Сейчас, весной сорок пятого, стало ясно: если он и дальше будет в Белом доме, то все те нормы морали, которым поклонялись Гувер и люди его круга, окажутся девальвированными.
Настал час решений.
Хорошо информированный человек значительно реже совершает ошибки
…Борман имел все основания потребовать от Мюллера срочно доставить Штирлица…
Радиограммы, зашифрованные особым кодом, сработанным специально для Верхней Австрии секретным отделом НСДАП, читались только помощником Бормана: с тех пор как в Линце был депонирован «музей фюрера» — миллиард долларов как-никак, — все сообщения, связанные с этим узлом, составлялись в Зальцбурге лично гауляйтером Айгрубером, а принимал их в Берлине штандартенфюрер Цандер, самый близкий человек рейхсляйтера…
«По неподтвержденным сведениям, — час назад сообщил Айгрубер, — люди, близкие к Кальтенбруннеру, заняты переправкой и укрытием в горных курортах Альт-Аусзее значительного количества золотых слитков.
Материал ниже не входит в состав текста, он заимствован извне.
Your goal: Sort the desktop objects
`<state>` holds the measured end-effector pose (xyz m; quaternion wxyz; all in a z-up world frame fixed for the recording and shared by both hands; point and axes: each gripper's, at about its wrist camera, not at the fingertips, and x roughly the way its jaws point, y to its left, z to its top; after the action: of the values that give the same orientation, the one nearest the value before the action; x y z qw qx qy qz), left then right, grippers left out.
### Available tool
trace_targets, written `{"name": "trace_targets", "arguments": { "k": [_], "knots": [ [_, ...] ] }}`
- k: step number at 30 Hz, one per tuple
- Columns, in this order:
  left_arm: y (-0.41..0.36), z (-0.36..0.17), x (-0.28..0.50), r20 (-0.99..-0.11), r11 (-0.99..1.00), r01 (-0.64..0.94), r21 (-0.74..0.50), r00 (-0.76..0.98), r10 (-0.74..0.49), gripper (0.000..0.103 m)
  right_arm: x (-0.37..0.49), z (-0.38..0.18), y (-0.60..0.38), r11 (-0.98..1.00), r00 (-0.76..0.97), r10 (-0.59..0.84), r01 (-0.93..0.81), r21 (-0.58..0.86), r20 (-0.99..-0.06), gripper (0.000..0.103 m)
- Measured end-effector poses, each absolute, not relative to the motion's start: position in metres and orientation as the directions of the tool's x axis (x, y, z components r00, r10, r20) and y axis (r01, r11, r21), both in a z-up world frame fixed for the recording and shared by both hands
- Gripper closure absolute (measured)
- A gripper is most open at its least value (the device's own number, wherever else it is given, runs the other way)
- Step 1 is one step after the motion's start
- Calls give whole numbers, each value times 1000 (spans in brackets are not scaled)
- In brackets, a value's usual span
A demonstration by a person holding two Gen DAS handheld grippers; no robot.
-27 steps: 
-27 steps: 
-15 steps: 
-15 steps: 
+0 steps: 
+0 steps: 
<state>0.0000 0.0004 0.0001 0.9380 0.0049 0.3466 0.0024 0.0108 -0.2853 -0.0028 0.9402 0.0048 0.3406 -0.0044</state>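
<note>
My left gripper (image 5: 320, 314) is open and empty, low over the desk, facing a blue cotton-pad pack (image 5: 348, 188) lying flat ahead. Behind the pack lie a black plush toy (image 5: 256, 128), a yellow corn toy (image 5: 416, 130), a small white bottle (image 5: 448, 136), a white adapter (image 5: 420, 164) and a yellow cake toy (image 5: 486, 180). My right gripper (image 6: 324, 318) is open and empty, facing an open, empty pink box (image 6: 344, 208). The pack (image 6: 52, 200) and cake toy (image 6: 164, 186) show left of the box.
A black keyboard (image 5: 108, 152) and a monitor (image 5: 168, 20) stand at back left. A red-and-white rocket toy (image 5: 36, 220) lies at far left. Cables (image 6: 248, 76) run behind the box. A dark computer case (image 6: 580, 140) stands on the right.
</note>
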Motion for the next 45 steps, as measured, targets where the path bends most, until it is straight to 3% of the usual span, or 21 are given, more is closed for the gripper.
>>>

При этом верные члены НСДАП полагают, что именно в связи с этим просматривается цикличность передач вражеского радиста, сориентированного на Запад. Местное подразделение РСХА по-прежнему затягивает расследование, ссылаясь на особое мнение по этому делу, якобы существующее у партайгеноссе Кальтенбруннера. Более того, был зафиксирован интерес непосвященных к тем штольням, где укрыт „музей фюрера“».
Эта информация легла на ту, которую только что прислал Борману заместитель начальника концлагеря по линии местного отделения НСДАП, и не какого-нибудь лагеря, а того именно, где содержался Канарис.
Он сообщил, что Кальтенбруннер бывал здесь трижды, уводил изменника с собою в лес, просил заварить для него настоящий кофе, был с ним демонстративно любезен. Поэтому заместитель начальника — на свой страх и риск — установил аппаратуру в ту комнату, где происходили «кофепития»; расшифровывать запись не стал, а выслал ее в рейхсканцелярию с нарочным, в пакете за сургучными печатями.
Борман прослушал запись беседы Кальтенбруннера с Канарисом не без интереса. Ничего особенно тревожного в диалоге хитрой лисы и простодушного костолома с университетским образованием не было, но один пассаж заставил Бормана задуматься.